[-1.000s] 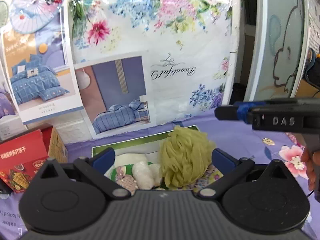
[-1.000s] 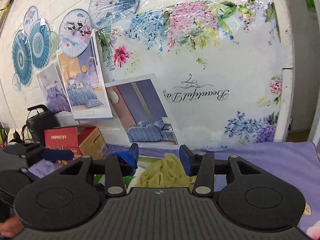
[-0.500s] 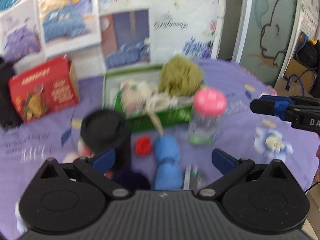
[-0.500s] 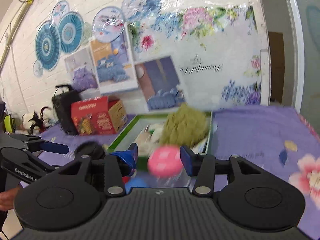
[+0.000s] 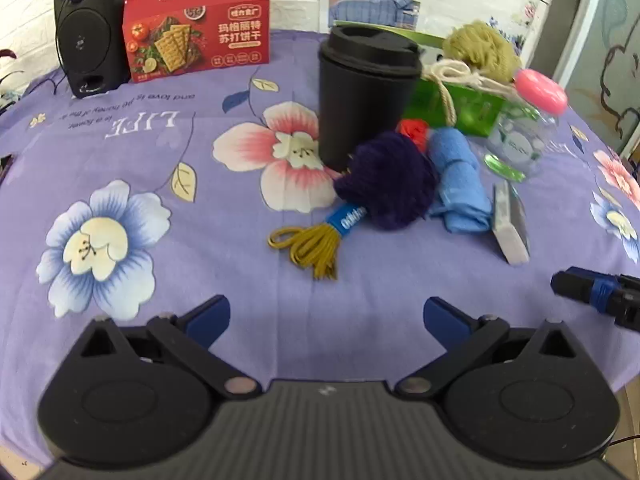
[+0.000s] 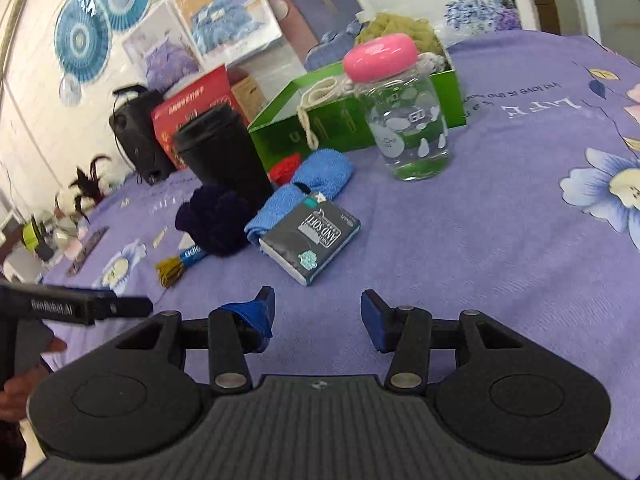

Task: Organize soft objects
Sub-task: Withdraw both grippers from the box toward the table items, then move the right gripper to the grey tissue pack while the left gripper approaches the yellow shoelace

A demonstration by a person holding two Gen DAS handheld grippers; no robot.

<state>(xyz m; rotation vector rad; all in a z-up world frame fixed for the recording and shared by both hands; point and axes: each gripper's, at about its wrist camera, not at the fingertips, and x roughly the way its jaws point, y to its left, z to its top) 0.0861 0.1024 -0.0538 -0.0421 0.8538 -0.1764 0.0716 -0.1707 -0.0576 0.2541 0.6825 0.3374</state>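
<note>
A dark purple yarn ball (image 5: 386, 186) (image 6: 218, 220), a rolled blue towel (image 5: 460, 184) (image 6: 304, 188), a small red soft item (image 5: 414, 128) (image 6: 285, 167) and a yellow lace bundle (image 5: 310, 248) (image 6: 170, 270) lie on the purple flowered cloth. A green box (image 5: 460, 108) (image 6: 332, 124) behind them holds an olive yarn ball (image 5: 480, 50) (image 6: 394, 26) and white rope (image 5: 460, 74). My left gripper (image 5: 326, 312) is open and empty, low over the cloth before the laces. My right gripper (image 6: 318, 312) is open and empty, in front of a grey tissue pack (image 6: 310, 234) (image 5: 510, 222).
A black lidded cup (image 5: 366, 92) (image 6: 224, 156) stands behind the purple yarn. A glass jar with a pink lid (image 5: 524, 128) (image 6: 404, 116) stands right of the box. A red cracker box (image 5: 196, 28) and a black speaker (image 5: 90, 28) stand at the back.
Both grippers have pulled back from the green box and tilted down toward the cloth. The soft items, cup and jar in front of the box have come into view.
</note>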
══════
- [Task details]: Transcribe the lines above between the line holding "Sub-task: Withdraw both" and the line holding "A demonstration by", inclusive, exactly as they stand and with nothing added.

- [Output below]:
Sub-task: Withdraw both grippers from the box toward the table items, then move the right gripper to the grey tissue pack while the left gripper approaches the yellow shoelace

A demonstration by a person holding two Gen DAS handheld grippers; no robot.

No more output is expected.